__WHAT YOU WILL DO__:
Copy each line in the data that includes the word "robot".

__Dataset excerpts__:
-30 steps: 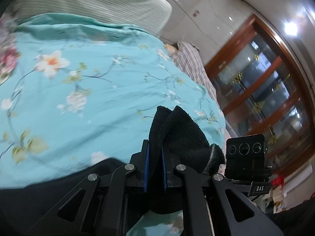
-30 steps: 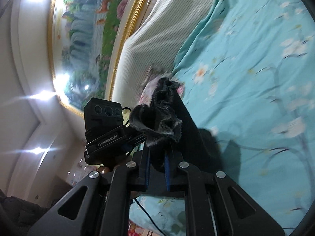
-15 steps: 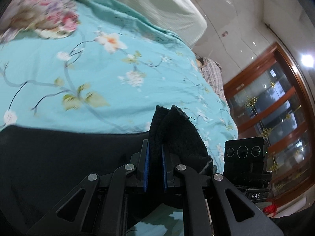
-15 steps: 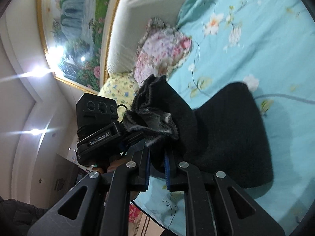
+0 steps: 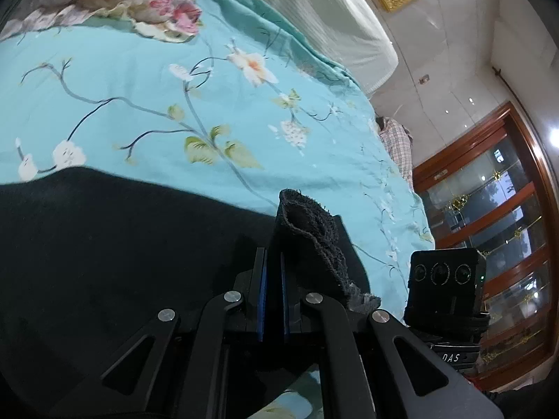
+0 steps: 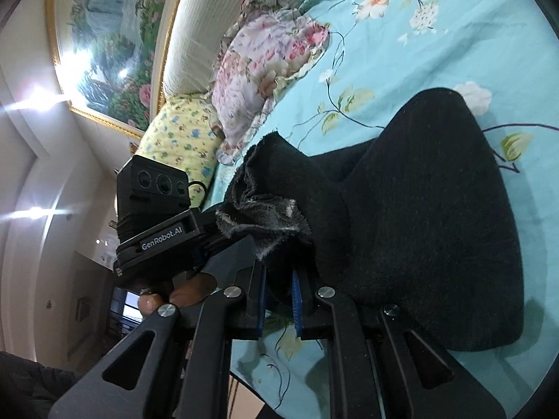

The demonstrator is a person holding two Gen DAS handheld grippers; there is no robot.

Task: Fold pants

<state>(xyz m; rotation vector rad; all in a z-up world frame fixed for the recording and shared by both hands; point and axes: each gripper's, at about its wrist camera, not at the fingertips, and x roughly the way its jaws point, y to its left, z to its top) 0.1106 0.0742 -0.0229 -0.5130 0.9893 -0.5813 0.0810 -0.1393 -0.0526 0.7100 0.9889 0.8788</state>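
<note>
The black pants [image 5: 104, 251] lie on a turquoise flowered bedsheet [image 5: 139, 97]. My left gripper [image 5: 273, 289] is shut on a frayed hem of the pants [image 5: 307, 230], which stands up between the blue pads. My right gripper [image 6: 279, 300] is shut on another frayed hem [image 6: 276, 209], low over the bed; the rest of the pants [image 6: 436, 209] spreads to its right. The other gripper's black camera box shows in each view: the right one in the left wrist view [image 5: 445, 282], the left one in the right wrist view [image 6: 153, 206].
A pink flowered pillow [image 6: 265, 66] and a yellow pillow [image 6: 181, 136] lie by the padded headboard [image 6: 195, 28]. A checked cloth [image 5: 396, 143] lies at the bed's far edge. A wooden glass cabinet [image 5: 496, 230] stands beyond it.
Both grippers have come down toward the bed with the hems held. More of the pants now lies flat on the sheet, and the pillows have come into view.
</note>
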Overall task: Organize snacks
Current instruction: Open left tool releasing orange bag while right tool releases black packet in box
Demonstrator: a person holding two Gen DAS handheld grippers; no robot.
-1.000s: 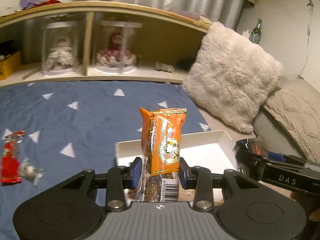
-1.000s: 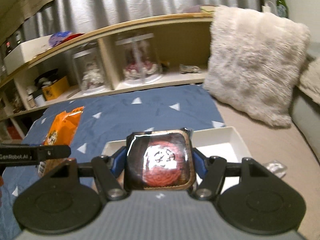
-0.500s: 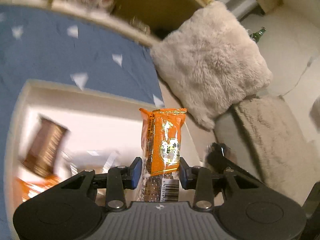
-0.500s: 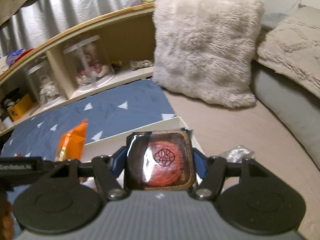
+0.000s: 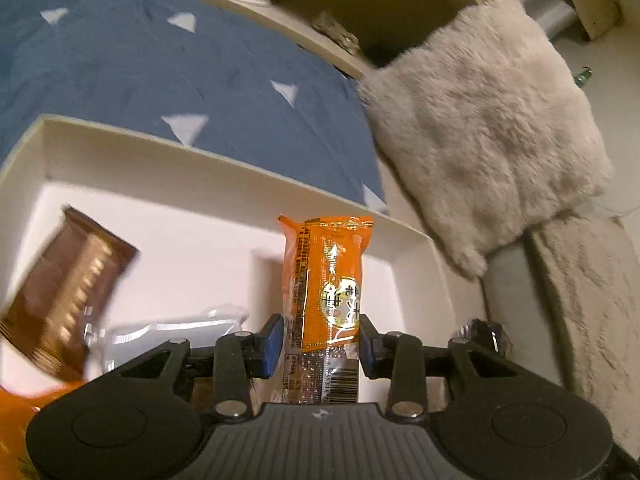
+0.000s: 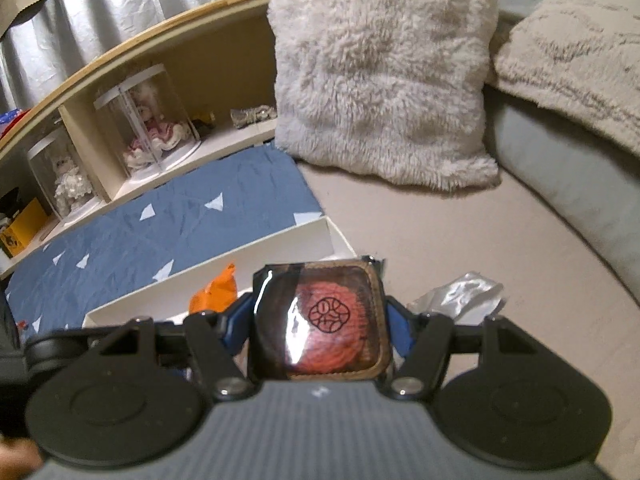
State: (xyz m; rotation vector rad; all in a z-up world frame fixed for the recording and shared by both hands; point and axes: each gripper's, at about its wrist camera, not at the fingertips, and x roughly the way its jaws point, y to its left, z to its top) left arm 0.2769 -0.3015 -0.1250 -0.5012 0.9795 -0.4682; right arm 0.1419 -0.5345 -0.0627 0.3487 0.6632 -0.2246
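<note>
My left gripper (image 5: 320, 344) is shut on an orange snack packet (image 5: 326, 280), held upright over the white tray (image 5: 224, 164). In the tray lie a brown snack pack (image 5: 68, 300), a clear wrapper (image 5: 176, 332) and an orange pack (image 5: 24, 404) at the lower left. My right gripper (image 6: 320, 328) is shut on a square dark pastry pack with a red centre (image 6: 326, 320), just right of the white tray's (image 6: 256, 252) near corner. The orange packet's top (image 6: 214, 292) shows left of it.
A fluffy white pillow (image 5: 480, 132) and a knitted pillow (image 6: 572, 52) stand on the beige bed at the right. A blue cloth with white triangles (image 6: 180, 220) lies under the tray. A crumpled silver wrapper (image 6: 460, 296) lies right of the tray. A wooden shelf (image 6: 132, 80) with doll cases runs behind.
My left gripper moved with the orange packet from outside the tray to over its inside, tilting down. My right gripper shifted right with the pastry pack, past the tray's right corner.
</note>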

__RESPONSE TO THE EXERCISE__:
The demonstrator is a person holding two Gen DAS handheld grippers; there is no robot.
Demonstrator: a person holding two Gen DAS handheld grippers; no robot.

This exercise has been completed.